TASK OBJECTIVE –
All that should come back is the lines of the data below from the one containing "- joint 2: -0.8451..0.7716" to the one containing "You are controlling", inclusive, exactly as they stand.

-- -- --

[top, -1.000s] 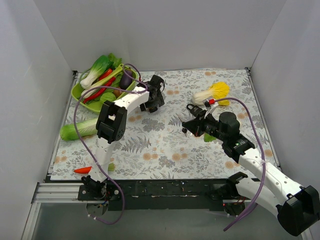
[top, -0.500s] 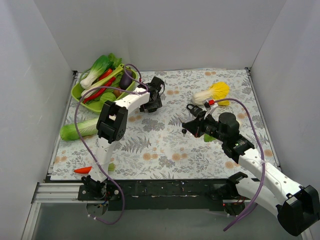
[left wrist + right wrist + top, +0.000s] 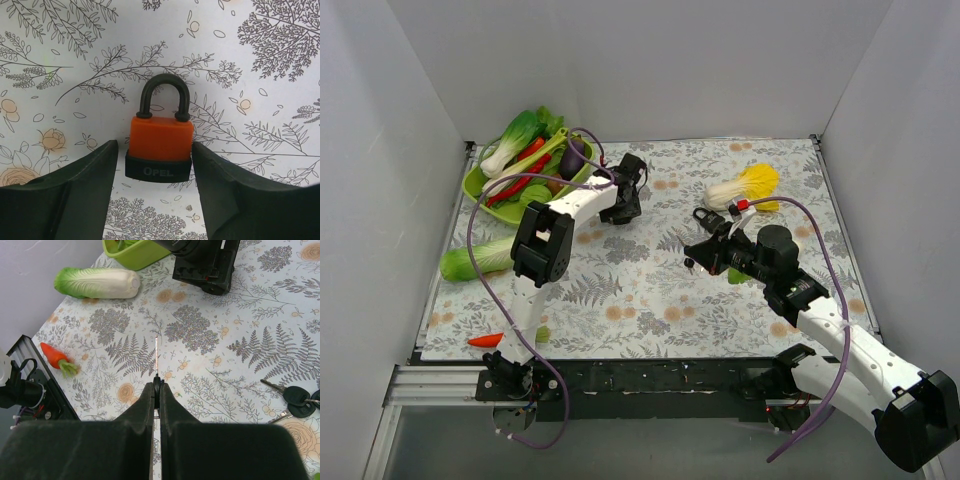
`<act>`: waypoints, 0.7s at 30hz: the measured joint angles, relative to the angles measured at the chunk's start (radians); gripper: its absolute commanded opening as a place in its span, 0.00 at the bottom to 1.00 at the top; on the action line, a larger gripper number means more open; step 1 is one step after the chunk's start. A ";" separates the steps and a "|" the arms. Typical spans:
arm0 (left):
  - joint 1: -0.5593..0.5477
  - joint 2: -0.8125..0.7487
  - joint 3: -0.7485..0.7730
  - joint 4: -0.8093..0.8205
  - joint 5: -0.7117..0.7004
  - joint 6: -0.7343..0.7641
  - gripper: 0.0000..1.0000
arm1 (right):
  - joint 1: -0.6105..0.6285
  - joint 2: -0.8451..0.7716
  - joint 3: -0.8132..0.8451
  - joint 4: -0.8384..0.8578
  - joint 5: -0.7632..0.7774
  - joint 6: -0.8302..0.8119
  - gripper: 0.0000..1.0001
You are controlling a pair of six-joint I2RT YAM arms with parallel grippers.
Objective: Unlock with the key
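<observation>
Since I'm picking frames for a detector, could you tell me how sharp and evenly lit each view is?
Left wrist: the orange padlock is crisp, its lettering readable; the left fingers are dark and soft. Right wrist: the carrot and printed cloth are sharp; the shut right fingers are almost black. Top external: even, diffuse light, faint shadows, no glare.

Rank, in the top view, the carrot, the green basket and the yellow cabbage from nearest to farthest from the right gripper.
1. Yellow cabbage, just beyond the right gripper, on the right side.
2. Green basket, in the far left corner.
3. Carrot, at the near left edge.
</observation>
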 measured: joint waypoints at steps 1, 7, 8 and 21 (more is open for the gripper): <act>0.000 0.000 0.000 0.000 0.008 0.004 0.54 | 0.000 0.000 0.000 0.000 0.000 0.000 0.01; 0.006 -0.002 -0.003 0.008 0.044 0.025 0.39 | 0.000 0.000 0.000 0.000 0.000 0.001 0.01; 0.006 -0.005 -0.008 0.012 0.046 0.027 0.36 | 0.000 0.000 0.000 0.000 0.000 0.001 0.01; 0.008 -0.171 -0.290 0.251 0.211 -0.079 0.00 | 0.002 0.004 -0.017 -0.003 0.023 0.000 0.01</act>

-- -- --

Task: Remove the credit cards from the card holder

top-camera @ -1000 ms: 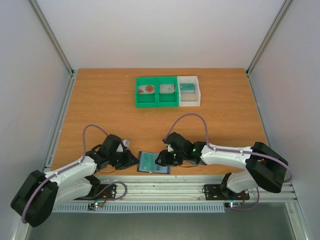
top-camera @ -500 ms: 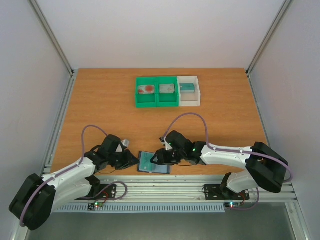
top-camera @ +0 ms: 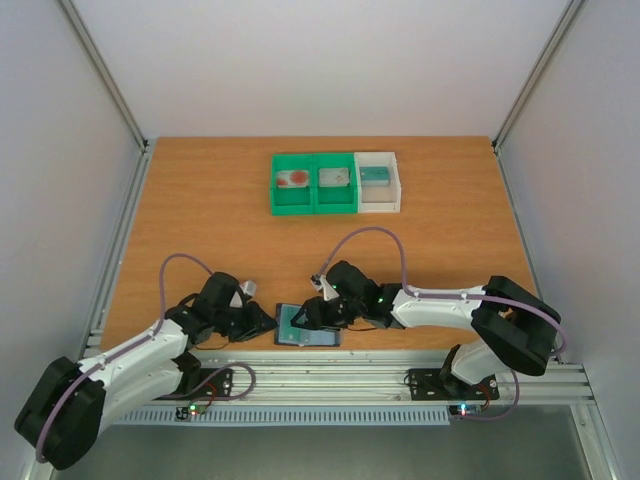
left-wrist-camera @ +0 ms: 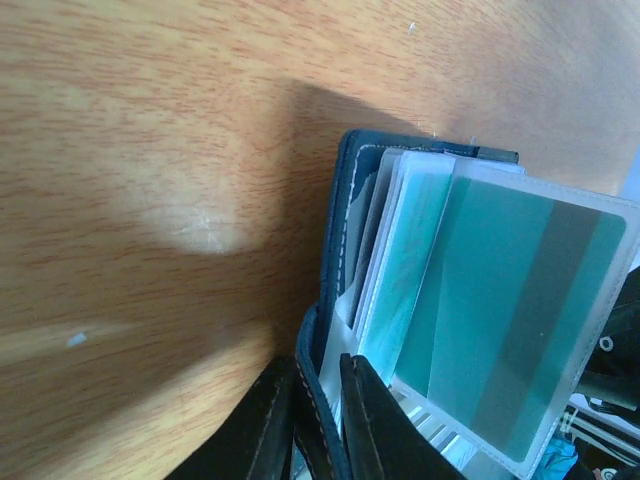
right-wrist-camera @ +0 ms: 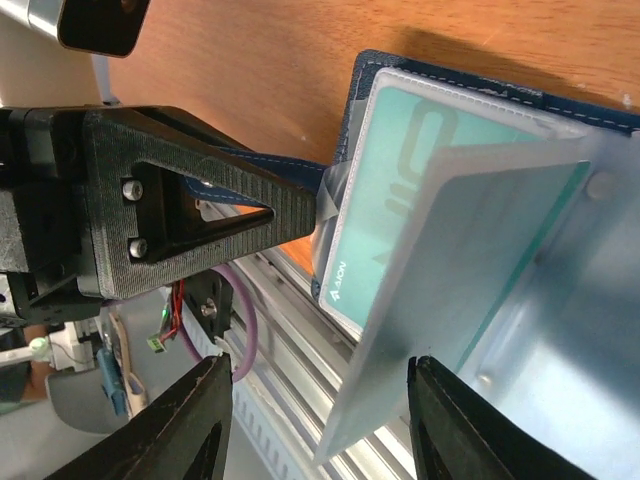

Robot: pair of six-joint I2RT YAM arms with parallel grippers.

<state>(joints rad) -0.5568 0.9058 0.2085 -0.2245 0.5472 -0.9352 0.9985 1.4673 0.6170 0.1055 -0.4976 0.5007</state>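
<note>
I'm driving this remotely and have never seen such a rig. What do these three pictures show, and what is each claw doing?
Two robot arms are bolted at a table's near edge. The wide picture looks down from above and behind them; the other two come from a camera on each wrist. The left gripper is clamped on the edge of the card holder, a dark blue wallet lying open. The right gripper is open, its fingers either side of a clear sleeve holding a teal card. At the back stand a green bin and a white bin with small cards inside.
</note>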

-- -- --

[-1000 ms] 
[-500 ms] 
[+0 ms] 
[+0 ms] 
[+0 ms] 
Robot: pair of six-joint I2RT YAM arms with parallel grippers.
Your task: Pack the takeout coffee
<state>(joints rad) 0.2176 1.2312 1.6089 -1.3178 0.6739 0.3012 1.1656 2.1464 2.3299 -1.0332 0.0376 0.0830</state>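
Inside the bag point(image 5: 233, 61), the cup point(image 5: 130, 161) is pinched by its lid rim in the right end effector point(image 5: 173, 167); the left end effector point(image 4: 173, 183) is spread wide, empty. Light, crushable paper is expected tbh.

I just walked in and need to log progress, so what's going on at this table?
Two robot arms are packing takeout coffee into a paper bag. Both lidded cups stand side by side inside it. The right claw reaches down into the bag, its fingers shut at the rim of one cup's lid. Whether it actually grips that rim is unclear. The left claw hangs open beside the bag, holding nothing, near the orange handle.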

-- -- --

TASK RESULT –
  - joint 2: -0.8451..0.7716
  - joint 3: -0.8132..0.8451
  - joint 4: -0.8384..0.8578
  - joint 5: -0.7632..0.7774
  - joint 6: -0.8302..0.8119
  - gripper: 0.0000..1.0001
You are controlling a pair of six-joint I2RT YAM arms with parallel grippers.

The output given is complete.